● **WORK TO COMPLETE**
All lines in the records below from the line with "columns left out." through the line with "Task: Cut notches" are to be given again exactly, both ends included; the pictures are to be left out.

● **DATA UNDER STUDY**

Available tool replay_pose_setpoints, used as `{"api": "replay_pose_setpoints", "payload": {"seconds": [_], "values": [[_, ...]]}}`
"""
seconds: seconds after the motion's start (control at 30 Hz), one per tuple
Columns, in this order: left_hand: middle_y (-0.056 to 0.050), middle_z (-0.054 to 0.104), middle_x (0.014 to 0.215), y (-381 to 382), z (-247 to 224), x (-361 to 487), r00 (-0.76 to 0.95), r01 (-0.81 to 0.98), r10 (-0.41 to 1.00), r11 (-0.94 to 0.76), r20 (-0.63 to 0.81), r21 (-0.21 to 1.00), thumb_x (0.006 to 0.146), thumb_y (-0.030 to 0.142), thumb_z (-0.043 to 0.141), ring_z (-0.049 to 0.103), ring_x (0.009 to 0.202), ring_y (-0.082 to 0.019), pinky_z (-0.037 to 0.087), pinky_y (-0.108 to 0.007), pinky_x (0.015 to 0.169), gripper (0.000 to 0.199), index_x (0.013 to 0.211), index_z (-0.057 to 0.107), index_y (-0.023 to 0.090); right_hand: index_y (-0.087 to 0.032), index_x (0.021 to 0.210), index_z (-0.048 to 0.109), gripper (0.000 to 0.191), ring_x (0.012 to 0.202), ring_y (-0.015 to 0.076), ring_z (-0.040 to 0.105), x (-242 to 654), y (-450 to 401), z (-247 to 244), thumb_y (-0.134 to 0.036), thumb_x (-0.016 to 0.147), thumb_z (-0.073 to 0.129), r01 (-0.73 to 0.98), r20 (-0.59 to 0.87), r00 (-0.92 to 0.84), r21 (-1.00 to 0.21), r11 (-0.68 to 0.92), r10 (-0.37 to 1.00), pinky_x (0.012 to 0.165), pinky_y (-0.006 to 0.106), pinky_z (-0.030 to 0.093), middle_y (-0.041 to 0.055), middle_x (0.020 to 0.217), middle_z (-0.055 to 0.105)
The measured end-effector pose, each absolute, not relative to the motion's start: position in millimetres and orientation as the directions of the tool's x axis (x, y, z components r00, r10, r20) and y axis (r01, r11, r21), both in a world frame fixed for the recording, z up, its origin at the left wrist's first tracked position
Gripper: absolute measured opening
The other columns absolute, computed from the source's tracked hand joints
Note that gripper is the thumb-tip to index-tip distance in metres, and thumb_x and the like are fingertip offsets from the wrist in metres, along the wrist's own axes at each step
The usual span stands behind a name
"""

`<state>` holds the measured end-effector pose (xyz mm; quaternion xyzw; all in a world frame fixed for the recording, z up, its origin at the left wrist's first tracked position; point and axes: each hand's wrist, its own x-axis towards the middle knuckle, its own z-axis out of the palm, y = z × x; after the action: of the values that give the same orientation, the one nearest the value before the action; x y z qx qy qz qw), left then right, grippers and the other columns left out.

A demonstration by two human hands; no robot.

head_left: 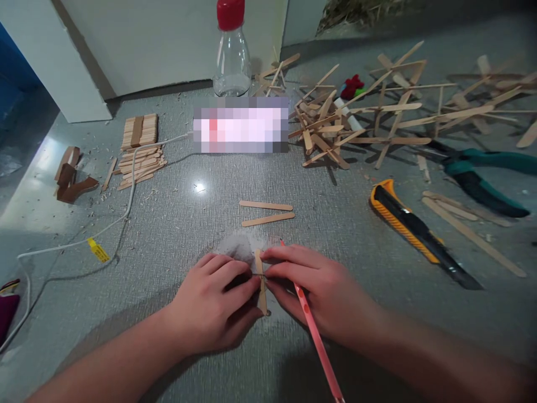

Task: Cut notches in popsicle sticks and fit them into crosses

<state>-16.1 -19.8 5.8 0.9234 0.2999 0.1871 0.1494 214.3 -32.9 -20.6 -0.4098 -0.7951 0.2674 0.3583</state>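
in the head view, the wooden stick (263,295) lies on the surface (184,218) between the two hands. its long axis runs near to far, the far end tilted slightly left. a thin dark strip (262,275) crosses it at about right angles, near mid-length. the left hand (213,296) is curled with fingertips at the stick's left side; whether it clamps anything cannot be told. the right hand (323,294) is closed on a pink pencil (315,333), which slants from far left to near right; its fingertips meet the stick's right side. beyond, two loose sticks (268,219) lie roughly left to right, converging rightward. right of these, a utility knife (406,226) points its blade toward the near right.
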Motion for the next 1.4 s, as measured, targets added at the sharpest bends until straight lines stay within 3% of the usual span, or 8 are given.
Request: {"api": "replay_pose_setpoints", "payload": {"seconds": [0.27, 0.37, 0.47, 0.7, 1.4], "values": [[-0.008, 0.074, 0.105, -20, 4, -19, 0.750, 0.505, 0.617, -0.766, 0.237, 0.397, 0.094, 0.035, 0.070, 0.066, 0.087, -0.024, 0.054, -0.041, 0.077, 0.025, 0.111, 0.071, 0.017, -0.024, 0.099, 0.069, 0.019, 0.097, 0.0157, 0.077, 220, -29, -11, -0.011, 0.100, 0.055, 0.397, 0.315, -0.335, -0.807, 0.437, 0.888, 0.087, 0.027, 0.063, 0.0052, 0.109, 0.077], [-0.008, 0.074, 0.105, -20, 4, -19, 0.755, 0.506, 0.613, -0.770, 0.231, 0.389, 0.095, 0.035, 0.069, 0.066, 0.089, -0.023, 0.053, -0.041, 0.078, 0.025, 0.112, 0.071, 0.017, -0.025, 0.099, 0.066, 0.021, 0.094, 0.0162, 0.073, 224, -29, -9, -0.016, 0.103, 0.048, 0.361, 0.272, -0.333, -0.848, 0.388, 0.903, 0.082, 0.029, 0.062, 0.0054, 0.110, 0.071], [-0.008, 0.074, 0.105, -21, 4, -18, 0.753, 0.519, 0.614, -0.775, 0.238, 0.361, 0.097, 0.036, 0.066, 0.066, 0.087, -0.022, 0.051, -0.040, 0.076, 0.025, 0.114, 0.071, 0.018, -0.025, 0.089, 0.063, 0.021, 0.082, 0.0162, 0.067, 225, -27, -8, -0.020, 0.103, 0.047, 0.342, 0.239, -0.306, -0.876, 0.341, 0.922, 0.073, 0.029, 0.059, 0.0037, 0.096, 0.065], [-0.007, 0.074, 0.105, -23, 4, -17, 0.750, 0.538, 0.625, -0.767, 0.216, 0.349, 0.097, 0.038, 0.067, 0.066, 0.088, -0.024, 0.049, -0.041, 0.076, 0.026, 0.113, 0.071, 0.018, -0.026, 0.083, 0.058, 0.017, 0.068, 0.0129, 0.069, 220, -26, -11, -0.012, 0.088, 0.065, 0.342, 0.191, -0.279, -0.896, 0.283, 0.941, 0.063, 0.024, 0.055, -0.0021, 0.084, 0.073], [-0.006, 0.073, 0.107, -26, 1, -18, 0.728, 0.544, 0.648, -0.745, 0.225, 0.386, 0.095, 0.037, 0.070, 0.063, 0.090, -0.024, 0.048, -0.040, 0.078, 0.026, 0.114, 0.071, 0.019, -0.025, 0.082, 0.053, 0.019, 0.068, 0.0093, 0.067, 221, -30, -17, -0.012, 0.091, 0.064, 0.419, 0.181, -0.322, -0.853, 0.311, 0.929, 0.063, 0.021, 0.050, -0.0051, 0.082, 0.073]]}}
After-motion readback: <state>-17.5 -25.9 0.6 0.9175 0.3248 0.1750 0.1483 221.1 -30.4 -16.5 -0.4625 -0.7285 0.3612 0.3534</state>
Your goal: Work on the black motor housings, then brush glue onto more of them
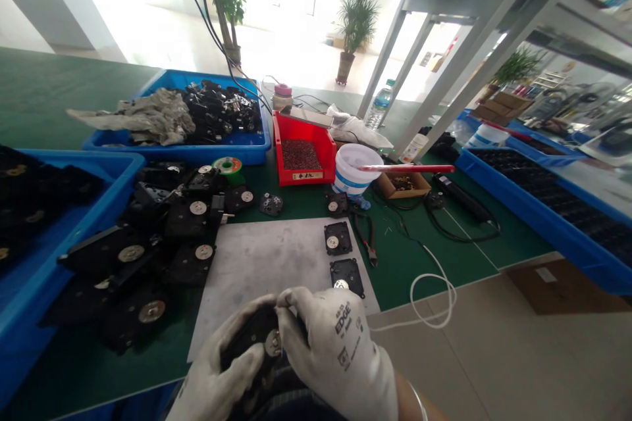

● **YOUR SOLUTION**
`<state>` holds the measured end-effector pose (xyz mm; quaternion xyzw; all in a world frame fixed for the recording, z up, its origin at the left wrist's first tracked position; point and axes: each hand's wrist, its own x-axis towards the middle knuckle, its own z-axis out of the palm, y = z × x; after the action: of the values that give the same orientation, the one nearest the value before the action; x y z qx qy qz qw), left then right, grippers and the other columns left out.

A demonstration by two human hands; no robot.

head_left: 

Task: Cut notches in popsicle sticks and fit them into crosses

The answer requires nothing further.